In the Star Wars universe, the Force is a mystic energy field generated by living beings that binds the galaxy together. The ability to wield the Force gives Jedi Knights their superhuman abilities, making them peacekeepers of the galaxy. But how powerful would the Jedi be if every ‘transaction’ that used the Force had to be processed through a centralised system that exacted myriad fees and was prone to delays?

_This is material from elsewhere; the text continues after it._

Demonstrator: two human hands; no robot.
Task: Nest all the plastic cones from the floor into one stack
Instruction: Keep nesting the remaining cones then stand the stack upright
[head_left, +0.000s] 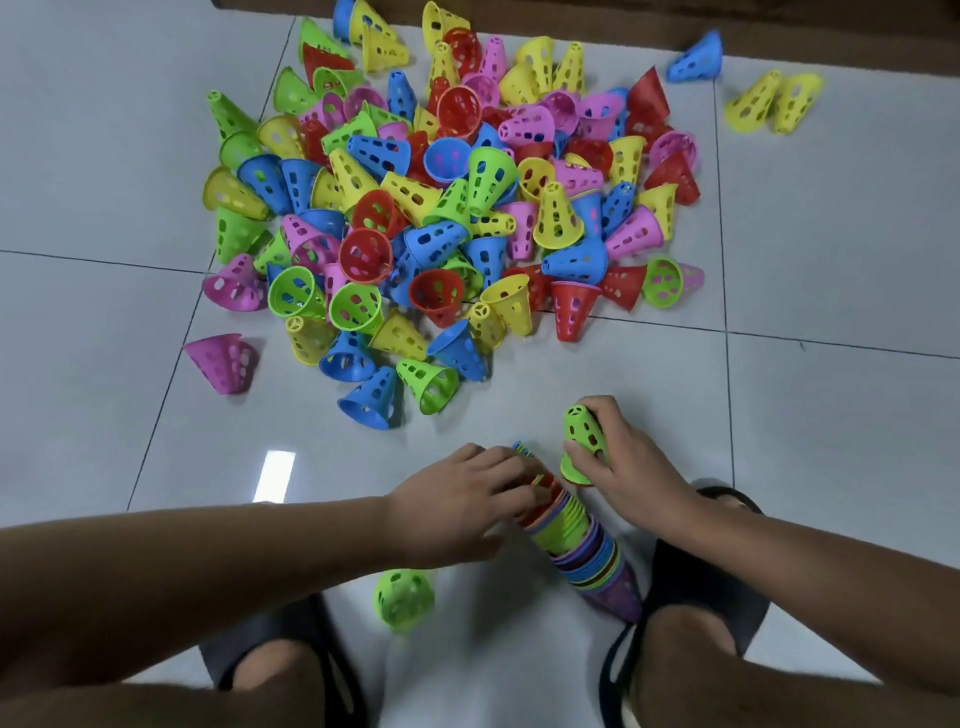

Unfortunately for us, the second scenario describes much of the traditional financial universe. Too much friction reduces transaction speed and increases costs. But the age of centralised finance may be coming to an end and the age of decentralised finance (DeFi) beginning, as Campbell Harvey explained in his presentation ‘Rethinking the Global Financial System’, at CFA Institute’s Alpha Summit GLOBAL last month. Indeed, the Duke University finance professor, co-author of DeFi and the Future of Finance and Research Affiliates partner and senior advisor, believes DeFi can transform the financial system and unleash a wave of economic energy.

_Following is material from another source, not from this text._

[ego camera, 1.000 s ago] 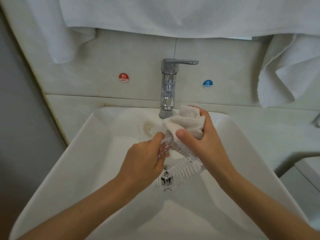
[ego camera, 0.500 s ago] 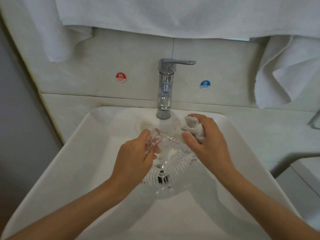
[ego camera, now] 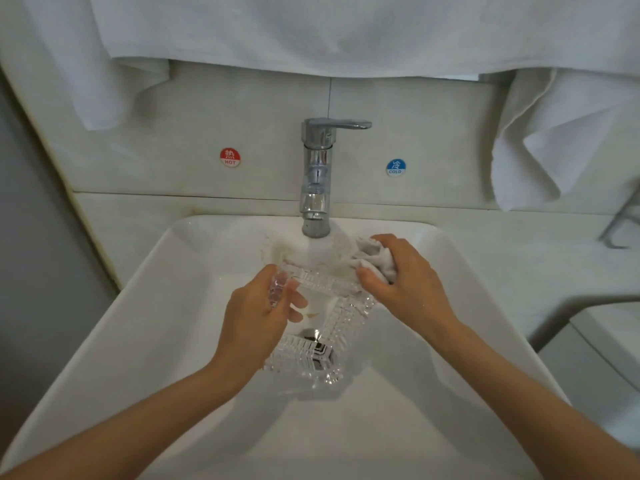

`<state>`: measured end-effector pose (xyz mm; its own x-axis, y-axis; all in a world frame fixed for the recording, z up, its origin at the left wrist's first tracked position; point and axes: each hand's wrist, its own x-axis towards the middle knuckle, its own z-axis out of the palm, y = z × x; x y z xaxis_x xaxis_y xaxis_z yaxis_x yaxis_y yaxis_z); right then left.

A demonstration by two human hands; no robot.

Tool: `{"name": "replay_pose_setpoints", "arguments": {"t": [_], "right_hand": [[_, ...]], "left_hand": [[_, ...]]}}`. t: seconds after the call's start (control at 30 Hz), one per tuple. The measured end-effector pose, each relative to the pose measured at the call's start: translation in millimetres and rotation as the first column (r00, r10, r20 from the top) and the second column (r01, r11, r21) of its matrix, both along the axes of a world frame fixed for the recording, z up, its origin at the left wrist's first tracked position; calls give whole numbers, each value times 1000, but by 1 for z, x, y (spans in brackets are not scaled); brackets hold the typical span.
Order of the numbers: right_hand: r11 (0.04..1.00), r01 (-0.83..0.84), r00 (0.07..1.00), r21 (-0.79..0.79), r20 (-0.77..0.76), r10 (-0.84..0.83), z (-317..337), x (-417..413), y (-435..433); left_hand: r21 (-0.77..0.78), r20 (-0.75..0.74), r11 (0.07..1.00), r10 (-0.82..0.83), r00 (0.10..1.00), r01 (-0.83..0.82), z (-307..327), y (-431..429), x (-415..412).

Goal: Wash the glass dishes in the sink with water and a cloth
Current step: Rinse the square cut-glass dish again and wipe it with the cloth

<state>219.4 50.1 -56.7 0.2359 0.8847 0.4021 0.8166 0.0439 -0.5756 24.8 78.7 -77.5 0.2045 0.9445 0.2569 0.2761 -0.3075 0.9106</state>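
Clear ribbed square glass dish [ego camera: 346,313], central in the white sink [ego camera: 145,341] under the chrome tap [ego camera: 317,174]: left hand [ego camera: 252,320] pinches its rim, right hand [ego camera: 412,285] clutches a crumpled white cloth [ego camera: 375,261] at its back corner. Scrub along ribs (wet glass slips).

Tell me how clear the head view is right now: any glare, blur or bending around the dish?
Head view: soft, dim light, no hard glare; the glass dish is see-through, so its edges fade into the white sink; running water under the tap smears its far rim; wide-angle bending curves the left wall.
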Motion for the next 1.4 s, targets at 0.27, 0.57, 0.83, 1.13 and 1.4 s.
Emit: {"name": "replay_pose_setpoints", "arguments": {"t": [0.27, 0.57, 0.83, 1.13, 1.4], "right_hand": [[979, -8, 763, -202, -635, -124, -3, 11, 13], [951, -286, 238, -115, -970, -46, -9, 11, 13], [987, -149, 313, 60, -944, 105, 6, 24, 10], [949, -266, 963, 170, 6, 269, 8, -23, -8], [961, -262, 965, -87, -5, 263, -19, -27, 0]], "left_hand": [[-505, 358, 860, 139, 923, 67, 6, 9, -1], [-688, 645, 552, 166, 746, 471, 7, 11, -4], [-646, 670, 541, 64, 739, 538, -4, 13, 0], [-535, 657, 663, -65, 751, 524, -6, 12, 5], [-503, 598, 745, -65, 799, 437, -11, 17, 3]]}}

For more than a century, the traditional financial system has operated with essentially the same model in Harvey’s view. It all depends on the same central banks, the same commercial banks, the same exchanges, the same insurance companies, and so on. For all the technological change and related developments, the basic framework has remained static and centralised.

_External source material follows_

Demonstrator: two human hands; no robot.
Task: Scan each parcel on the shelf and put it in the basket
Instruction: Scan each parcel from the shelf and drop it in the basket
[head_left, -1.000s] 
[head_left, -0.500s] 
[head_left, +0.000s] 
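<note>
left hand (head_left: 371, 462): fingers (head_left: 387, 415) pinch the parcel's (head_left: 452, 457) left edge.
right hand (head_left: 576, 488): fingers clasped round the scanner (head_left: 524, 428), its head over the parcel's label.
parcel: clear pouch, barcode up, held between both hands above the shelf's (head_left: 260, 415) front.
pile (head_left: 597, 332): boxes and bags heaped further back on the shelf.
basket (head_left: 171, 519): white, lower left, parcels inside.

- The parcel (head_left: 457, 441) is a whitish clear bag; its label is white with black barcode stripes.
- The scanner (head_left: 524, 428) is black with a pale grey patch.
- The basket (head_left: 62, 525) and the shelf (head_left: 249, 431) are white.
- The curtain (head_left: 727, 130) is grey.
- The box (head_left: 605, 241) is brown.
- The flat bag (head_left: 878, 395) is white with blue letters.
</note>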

Lately, fintech has caused some disruption and helped reduce transaction costs. But fintech relies on the same centralised financial architecture, which places a limit on how low those costs can go and how much efficiency can be gained.
“With decentralised finance, that limit doesn’t exist,” Harvey said. “That’s why the current fintech wave will be fleeting.”
Binding the financial galaxy together
DeFi uses peer-to-peer networks to conduct transactions without third-party intermediaries. Digital assets, such as cryptocurrencies, take the form of ‘smart contracts’, which are self-executing algorithms based on blockchain technology. ‘Tokenisation’ is an important aspect of DeFi. Virtual and physical assets can be turned into ‘tokens’ that act as stores of value and can be used in financial transactions. They also give the holder a vote in the governance of a protocol or platform.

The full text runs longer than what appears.